All hail to IBM developers.

> F90 and HPF and PVM may be a less expensive solution for a parallel processing
> customer when the costs of porting applications to a new system are considered.

This is nothing I would use at home.

> >This I would agree with.  This is what currently one of the things
> >that distinguishes F21 from the other chips Chuck is working on.
> >It is designed for SMP.
> 
> What features have been added to support SMP?   or,
> What features have been added to support efficient communication between CPUs?

Though I consider F21 networking the weakest part of design, it
has more networking horsepower than anything on market.
The networking processor can be improved upon very easily, imo.

> >>Generalization:
> >>High-performance parallel systems are built by wiring together
> >>high-performance scalar processors.
> 
> >This has been the trend.  It has been shown that just by running
> >software on their already in place networks of workstations that
> >institutions can get an order of magnitude better price performance
> >on their large parallel applications than they can on their big
> >super computers.  It has been generally accepted that many problems
> >can be solved quite well on systems that are really nothing more
> >than workstations wired together.  Sure some grand challange
> >computing projects really need those hundreds of megabytes of
> >shared memory on the big machines, but hey we have a rather big
> >federal budget deficit already guys!

This is true. Sadly, network clusters are still not widely used. Particulary,
ethernet bandwidth stinks.

> For structured floating point intensive scientific codes, networks of 
> workstations cannot approach the performance of vector supercomputers.

You are talking sequential Fortran here.
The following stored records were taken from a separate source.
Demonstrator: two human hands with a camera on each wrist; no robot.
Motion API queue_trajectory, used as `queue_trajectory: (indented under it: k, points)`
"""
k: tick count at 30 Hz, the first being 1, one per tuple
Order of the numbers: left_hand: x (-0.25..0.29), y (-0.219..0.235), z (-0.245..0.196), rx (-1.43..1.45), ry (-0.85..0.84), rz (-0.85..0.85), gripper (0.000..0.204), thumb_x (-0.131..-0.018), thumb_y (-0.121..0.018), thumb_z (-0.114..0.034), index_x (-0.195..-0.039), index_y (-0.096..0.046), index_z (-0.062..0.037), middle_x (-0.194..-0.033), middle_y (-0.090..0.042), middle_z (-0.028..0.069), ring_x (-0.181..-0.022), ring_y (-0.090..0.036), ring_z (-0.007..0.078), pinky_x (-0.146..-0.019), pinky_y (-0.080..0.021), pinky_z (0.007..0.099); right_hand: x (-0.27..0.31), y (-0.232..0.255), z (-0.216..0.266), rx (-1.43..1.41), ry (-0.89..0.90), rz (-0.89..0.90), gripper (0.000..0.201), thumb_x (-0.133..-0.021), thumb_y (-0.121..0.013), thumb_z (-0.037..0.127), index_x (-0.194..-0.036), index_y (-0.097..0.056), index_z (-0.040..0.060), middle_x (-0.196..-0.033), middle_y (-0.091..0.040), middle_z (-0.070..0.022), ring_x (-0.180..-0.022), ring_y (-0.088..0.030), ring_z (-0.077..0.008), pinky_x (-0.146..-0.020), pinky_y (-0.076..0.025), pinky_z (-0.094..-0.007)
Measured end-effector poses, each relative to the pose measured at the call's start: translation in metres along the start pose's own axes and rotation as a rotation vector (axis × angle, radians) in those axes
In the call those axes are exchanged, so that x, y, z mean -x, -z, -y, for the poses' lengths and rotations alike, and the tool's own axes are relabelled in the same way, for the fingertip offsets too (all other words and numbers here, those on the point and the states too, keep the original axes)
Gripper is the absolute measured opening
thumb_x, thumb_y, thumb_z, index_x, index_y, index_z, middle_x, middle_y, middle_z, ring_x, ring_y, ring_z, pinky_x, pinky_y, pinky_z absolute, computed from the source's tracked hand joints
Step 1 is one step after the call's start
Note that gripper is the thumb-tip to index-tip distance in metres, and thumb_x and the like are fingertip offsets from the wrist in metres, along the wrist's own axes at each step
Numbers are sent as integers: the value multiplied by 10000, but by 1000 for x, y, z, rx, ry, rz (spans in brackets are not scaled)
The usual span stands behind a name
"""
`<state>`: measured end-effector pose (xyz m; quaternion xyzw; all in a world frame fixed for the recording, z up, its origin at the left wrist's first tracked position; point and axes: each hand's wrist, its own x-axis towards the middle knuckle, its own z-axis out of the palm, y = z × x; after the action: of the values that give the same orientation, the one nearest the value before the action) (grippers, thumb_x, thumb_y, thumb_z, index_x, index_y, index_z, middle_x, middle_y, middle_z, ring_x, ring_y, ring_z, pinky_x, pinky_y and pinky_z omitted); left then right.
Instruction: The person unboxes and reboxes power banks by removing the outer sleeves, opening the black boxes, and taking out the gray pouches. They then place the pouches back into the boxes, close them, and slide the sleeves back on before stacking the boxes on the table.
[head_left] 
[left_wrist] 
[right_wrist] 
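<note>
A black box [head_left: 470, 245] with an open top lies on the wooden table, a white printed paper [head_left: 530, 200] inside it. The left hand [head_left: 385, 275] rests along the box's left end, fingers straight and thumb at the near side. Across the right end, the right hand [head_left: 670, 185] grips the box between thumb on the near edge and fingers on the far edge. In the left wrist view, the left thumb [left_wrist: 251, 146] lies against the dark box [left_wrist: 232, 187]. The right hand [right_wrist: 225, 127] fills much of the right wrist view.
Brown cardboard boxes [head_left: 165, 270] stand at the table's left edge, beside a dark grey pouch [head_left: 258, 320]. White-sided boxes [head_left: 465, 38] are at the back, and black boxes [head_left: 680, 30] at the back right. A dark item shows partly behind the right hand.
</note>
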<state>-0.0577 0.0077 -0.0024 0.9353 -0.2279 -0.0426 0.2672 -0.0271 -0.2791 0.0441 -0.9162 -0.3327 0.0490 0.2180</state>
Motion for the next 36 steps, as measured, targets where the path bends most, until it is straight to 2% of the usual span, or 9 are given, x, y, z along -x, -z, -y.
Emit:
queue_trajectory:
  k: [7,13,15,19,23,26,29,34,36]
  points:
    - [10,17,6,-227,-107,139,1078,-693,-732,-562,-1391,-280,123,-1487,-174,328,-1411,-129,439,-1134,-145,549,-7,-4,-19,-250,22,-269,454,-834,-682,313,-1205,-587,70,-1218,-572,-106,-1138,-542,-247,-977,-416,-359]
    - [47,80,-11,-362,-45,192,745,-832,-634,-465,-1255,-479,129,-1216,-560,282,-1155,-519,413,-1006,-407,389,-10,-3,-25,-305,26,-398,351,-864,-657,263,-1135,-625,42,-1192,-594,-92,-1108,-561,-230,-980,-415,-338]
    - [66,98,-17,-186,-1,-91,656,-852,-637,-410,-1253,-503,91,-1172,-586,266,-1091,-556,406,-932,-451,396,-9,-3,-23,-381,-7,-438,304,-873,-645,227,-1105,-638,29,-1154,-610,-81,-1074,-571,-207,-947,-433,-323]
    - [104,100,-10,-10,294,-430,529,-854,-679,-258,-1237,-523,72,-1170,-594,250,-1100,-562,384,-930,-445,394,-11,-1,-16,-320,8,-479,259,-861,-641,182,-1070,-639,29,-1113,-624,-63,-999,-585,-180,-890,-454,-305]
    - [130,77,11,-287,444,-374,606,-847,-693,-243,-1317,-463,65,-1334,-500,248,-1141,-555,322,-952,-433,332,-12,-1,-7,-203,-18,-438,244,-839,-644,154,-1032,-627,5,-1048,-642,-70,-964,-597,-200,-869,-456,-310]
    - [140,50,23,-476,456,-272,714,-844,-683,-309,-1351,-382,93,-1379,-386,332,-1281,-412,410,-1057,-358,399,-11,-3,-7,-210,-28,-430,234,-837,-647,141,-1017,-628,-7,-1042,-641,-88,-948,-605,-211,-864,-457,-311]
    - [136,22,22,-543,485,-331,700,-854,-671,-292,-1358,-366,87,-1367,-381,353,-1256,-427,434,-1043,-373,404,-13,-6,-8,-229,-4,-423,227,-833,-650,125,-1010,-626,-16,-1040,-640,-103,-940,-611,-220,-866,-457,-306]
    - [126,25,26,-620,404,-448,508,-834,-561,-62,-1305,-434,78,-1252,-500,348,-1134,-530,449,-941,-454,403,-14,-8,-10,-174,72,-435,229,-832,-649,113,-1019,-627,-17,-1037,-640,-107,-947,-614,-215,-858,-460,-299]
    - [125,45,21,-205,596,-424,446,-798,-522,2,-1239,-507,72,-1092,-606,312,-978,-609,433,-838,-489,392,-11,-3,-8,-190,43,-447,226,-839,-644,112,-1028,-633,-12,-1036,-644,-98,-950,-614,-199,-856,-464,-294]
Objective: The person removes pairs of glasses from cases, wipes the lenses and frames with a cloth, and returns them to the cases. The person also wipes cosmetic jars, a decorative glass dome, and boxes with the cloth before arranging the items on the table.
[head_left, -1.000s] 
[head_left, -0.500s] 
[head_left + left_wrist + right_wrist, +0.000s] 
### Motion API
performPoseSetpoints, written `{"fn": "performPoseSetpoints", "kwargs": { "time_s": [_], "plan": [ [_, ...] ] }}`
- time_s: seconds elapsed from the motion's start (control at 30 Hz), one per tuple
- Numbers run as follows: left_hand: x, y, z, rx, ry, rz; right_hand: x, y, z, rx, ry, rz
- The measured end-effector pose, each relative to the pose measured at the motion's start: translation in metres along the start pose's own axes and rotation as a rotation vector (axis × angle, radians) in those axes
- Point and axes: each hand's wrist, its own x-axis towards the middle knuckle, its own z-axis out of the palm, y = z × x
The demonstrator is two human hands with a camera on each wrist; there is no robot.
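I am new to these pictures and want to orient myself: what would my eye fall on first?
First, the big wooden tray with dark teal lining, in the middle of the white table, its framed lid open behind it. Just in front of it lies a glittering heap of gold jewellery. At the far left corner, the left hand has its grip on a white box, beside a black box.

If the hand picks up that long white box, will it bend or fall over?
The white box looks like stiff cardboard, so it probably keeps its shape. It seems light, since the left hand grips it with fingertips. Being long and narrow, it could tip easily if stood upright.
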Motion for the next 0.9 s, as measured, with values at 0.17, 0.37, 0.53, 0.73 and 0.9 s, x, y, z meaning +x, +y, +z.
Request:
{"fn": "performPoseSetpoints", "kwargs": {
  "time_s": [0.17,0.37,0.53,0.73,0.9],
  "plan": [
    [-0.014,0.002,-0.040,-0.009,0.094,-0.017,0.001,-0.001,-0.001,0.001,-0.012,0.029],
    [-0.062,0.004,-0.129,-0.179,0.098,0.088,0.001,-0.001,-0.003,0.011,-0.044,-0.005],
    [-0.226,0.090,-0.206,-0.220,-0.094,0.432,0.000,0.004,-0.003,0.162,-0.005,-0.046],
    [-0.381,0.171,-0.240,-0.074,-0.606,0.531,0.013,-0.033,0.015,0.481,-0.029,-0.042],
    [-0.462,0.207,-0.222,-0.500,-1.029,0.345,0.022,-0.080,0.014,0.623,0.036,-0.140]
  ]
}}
Even a small workstation cluster
will outperform any sequential number cruncher, as several FPUs are
operated in parallel. Even now ab initio quantum packages are being
ported to parallel machines. There is nothing magical in number
crunching, it can be efficiently done in parallel. And again: the
Fortran vector way of doing things is the old way of doing things.
Most paradigms do not map well to vector machines. One can approximate
Navier-Stokes for fluid dynamics and solve this in matrix algebra on
a Cray, or implement a distributed lattice CA gas-flavoured model.
I have seen the latter running in realtime on a PC (2d lattice, though).
A Cray can't do that.

The right paradigm and the right algorithm. You are lucky if your
paradigm matches your hardware. F21 might be a lucky strike for me.

> Networks of workstations impersonating parallel computers can efficiently
> solve problems requiring infrequent commmunication.  These do not make
> up the majority of parallel codes.  For parallel computing to become

This ain't entirely true, either.

> ubiquitous, it must be useful for applications that require frequent
> communication (so all of the traditional serial applications can be
> converted).

Again, there is nothing magical in fast high bandwidth communications.
If you keep geometry modest, GHz clock rates are possible.

> >Most super computing today is being done on workstation farms
> >connected via eithernet.  There is no special provision for memory
> >latency, sychronization, and cache coherency problems in hardware.
> >This is just done in software.  Many times even big machines like
> >Cray machines are also connected on these very slow (not high-speed)
> >communication backbones.
> 
> I would not call a PVM cluster of workstations a supercomputer.  A
> Cray is a supercomputer.  A CM-5 was a supercomputer.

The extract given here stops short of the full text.